Its been some 18 months of active deployment, and the most Tivo can report is a few hundred thousand units of sales. This is one of the worst consumer product launches in recent history. 

Even Echostar has outsold Tivo in the PVR market with only a fraction of the marketing budget. 

Hopefully Tivo is acquired in the next 6 months, otherwise they could eventually be doomed.. 

But the fact remains, Echostar is still out-selling Tivo. And they are adding MOXI to their rollout. Goes to show that mainstream consumers are not willing to pay another service fee, but will pay if its all-inclusive in their overall TV package. Call it the conveinence symdrome - no one wants another bill.


----------



## Guest (Mar 27, 2002)

The Echostar PVR is nothing but a receiver with a hard drive, hardly comparable to a TiVo.

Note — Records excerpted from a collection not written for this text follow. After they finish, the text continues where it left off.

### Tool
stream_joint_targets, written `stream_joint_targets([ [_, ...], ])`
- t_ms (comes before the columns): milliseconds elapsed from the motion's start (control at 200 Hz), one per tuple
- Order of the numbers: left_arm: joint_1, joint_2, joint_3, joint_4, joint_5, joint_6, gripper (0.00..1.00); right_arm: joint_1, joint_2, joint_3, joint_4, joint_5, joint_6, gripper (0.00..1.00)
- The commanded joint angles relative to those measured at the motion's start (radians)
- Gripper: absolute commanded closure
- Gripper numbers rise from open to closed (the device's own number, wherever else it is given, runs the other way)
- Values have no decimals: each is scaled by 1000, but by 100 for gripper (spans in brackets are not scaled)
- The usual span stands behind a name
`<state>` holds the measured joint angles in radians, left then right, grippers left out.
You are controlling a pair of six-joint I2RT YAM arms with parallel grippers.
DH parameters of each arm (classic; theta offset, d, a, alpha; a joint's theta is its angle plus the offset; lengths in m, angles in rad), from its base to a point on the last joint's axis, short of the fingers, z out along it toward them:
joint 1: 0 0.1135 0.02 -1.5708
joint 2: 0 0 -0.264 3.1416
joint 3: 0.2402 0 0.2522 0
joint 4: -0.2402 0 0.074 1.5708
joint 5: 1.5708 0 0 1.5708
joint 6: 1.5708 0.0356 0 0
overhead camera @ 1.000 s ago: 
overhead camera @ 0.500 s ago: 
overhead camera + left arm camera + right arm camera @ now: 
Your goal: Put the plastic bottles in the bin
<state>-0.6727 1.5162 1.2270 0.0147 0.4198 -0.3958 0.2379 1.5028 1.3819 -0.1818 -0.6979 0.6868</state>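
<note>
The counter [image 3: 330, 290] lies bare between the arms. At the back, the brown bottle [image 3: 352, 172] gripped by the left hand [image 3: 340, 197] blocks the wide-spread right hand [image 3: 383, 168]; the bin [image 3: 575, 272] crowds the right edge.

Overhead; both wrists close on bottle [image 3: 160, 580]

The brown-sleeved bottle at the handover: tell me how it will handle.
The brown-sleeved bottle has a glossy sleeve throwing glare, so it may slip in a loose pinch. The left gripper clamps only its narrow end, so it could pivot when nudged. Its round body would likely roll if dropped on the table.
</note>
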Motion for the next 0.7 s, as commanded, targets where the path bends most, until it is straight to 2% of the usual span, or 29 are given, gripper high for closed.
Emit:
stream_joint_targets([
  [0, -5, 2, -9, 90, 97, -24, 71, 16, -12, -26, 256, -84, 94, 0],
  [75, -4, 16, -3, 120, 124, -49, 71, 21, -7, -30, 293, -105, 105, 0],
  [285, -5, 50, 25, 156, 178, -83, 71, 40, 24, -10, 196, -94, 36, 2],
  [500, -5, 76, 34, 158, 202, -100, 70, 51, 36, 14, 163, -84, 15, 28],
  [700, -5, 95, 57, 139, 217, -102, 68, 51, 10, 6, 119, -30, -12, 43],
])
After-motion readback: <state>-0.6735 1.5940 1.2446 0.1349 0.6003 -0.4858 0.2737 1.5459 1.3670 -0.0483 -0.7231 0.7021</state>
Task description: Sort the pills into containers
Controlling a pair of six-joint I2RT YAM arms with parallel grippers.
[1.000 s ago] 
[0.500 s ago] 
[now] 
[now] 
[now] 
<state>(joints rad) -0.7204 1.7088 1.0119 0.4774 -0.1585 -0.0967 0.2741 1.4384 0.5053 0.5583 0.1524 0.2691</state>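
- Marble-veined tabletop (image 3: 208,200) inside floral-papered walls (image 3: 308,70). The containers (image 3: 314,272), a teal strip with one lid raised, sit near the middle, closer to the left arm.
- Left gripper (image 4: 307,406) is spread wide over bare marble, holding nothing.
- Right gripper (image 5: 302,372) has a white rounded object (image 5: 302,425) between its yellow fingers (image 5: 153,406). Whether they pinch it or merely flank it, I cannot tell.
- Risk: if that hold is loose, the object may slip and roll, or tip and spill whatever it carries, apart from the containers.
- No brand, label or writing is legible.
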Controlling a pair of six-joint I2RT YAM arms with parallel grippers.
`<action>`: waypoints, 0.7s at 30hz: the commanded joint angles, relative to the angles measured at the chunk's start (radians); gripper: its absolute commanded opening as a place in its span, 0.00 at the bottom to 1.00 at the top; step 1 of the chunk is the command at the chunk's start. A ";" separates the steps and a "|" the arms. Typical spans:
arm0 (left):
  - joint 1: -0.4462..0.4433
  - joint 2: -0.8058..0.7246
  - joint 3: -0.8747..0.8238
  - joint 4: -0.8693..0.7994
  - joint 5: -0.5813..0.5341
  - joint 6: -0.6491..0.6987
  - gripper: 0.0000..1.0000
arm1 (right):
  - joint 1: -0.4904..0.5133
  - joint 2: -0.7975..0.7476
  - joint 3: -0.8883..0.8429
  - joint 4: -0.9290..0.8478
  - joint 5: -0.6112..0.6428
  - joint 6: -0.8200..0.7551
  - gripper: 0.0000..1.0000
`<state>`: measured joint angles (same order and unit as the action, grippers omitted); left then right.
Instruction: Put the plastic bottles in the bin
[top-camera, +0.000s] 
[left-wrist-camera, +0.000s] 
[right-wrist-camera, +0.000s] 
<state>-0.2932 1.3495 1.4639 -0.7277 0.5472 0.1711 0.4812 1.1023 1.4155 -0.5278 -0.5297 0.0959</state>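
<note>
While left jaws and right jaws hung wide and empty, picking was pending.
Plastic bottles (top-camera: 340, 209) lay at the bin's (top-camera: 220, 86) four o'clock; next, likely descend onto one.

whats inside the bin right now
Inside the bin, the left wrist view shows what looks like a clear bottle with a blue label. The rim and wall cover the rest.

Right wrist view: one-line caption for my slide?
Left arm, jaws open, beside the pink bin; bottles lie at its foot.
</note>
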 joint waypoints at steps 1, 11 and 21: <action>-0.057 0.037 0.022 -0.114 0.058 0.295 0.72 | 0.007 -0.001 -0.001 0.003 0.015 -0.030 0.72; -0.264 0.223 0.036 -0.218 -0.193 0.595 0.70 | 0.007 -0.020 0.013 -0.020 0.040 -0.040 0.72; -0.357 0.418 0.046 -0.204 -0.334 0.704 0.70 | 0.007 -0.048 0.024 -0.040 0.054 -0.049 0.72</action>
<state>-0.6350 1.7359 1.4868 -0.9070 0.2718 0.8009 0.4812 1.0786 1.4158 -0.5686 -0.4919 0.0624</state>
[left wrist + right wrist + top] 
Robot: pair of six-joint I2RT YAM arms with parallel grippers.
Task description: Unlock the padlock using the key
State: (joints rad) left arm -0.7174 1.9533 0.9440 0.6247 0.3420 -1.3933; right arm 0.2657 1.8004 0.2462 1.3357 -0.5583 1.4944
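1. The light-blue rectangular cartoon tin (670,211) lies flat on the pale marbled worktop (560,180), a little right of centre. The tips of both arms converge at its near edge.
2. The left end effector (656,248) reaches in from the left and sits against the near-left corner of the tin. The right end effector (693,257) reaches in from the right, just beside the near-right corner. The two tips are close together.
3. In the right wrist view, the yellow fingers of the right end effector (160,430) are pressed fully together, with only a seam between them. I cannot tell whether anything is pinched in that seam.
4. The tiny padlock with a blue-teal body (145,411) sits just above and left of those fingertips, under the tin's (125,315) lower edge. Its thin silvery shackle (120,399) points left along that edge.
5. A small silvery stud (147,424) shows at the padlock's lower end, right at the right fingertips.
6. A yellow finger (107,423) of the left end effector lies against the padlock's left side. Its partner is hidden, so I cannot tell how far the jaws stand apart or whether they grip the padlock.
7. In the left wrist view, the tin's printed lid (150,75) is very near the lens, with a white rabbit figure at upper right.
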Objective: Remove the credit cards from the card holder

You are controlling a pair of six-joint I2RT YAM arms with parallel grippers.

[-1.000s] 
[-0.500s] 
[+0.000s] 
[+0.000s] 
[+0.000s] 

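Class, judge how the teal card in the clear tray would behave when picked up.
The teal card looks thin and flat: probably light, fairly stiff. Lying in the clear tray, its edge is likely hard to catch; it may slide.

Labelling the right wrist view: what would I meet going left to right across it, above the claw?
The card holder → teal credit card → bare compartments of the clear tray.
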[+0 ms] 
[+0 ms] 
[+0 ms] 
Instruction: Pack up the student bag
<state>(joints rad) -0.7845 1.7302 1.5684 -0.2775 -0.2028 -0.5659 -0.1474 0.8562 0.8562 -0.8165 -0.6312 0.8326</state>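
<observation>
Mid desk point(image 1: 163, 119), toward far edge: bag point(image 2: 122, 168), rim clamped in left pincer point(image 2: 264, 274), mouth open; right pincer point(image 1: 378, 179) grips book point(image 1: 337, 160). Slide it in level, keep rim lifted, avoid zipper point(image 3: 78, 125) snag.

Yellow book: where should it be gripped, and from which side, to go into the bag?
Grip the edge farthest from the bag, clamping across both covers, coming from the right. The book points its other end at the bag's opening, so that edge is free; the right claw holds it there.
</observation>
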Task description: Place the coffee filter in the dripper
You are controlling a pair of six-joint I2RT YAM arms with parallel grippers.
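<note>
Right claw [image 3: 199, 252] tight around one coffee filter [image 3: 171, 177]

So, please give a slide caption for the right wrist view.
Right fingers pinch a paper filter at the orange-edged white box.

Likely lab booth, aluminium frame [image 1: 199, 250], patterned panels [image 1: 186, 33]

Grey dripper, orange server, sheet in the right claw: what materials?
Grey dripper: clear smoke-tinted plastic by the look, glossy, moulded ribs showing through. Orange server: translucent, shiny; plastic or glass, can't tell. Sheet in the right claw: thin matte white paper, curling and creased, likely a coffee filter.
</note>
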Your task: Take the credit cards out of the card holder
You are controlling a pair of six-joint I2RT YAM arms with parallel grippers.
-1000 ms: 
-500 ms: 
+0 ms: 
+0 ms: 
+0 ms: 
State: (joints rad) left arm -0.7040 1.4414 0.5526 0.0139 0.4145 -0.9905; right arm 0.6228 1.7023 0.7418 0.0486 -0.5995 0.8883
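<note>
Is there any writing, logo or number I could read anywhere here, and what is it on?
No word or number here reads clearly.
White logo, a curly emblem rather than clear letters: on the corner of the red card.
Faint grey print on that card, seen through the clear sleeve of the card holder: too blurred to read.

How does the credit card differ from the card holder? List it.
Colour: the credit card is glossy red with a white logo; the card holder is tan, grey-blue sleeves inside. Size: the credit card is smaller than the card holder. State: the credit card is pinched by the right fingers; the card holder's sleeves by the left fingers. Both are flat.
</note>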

They only out sell TiVo because they force all new customers to buy them.


----------



## gcutler (Mar 23, 2002)

If DirectTV required you to purchase a DTiVo with any new account then the #s would be very different.

But I do think that TiVo's business model was not very realistic. But it isn't as you would say because people don't want another bill. There are plenty of people with a regular phone bill and a cell phone bill, thus one more bill. Most people have not seen the benefit of TiVo. Anyone who I have given a live TiVo demo in my living room has gotten a PVR of some sort. But many who I have spoken to have total misunderstanding of what the TiVo is, also some have said "I don't have room for another device in my Entertainment center" But I know virtually no people who regretted the move to a TiVO type device and that says alot, to bad TiVo can't successfully get the word out to more people.

I don't know what the answer is, or if there is an answer other than combo units by E* and D* and AT&T, etc. But if TiVo was somehow able to get more people to see a live (15 minute) demo, they would be selling alot more.


----------



## Bob Haller (Mar 24, 2002)

Yep, folks STILL dont know what it is and can do. Its a marketing failure The monthly fee depresses sales.

What they SHOULD DO is sell the unit with 6 months FREE service, after 6 months pay or be left with a useful but stupid dummied down box.

People think its just ANOTHER VCR.

Your free six month trial is up. You now loose most of your functions. EVERYONE would pay.


----------



## Guest (Mar 28, 2002)

100,000 new subs in the 4th qtr is hardly a failure.


----------



## gcutler (Mar 23, 2002)

> _Originally posted by Bob Haller _
> *Yep, folks STILL dont know what it is and can do. Its a marketing failure The monthly fee depresses sales.
> 
> What they SHOULD DO is sell the unit with 6 months FREE service, after 6 months pay or be left with a useful but stupid dummied down box.
> ...


Bob,

That is a great idea, even if only for 3 months it would still convert enough people. But then the $399 price (now for the TiVo Series 2) is also getting in the way. $250 for the Box (Max price) and a 3-6 month trial subscription might help it.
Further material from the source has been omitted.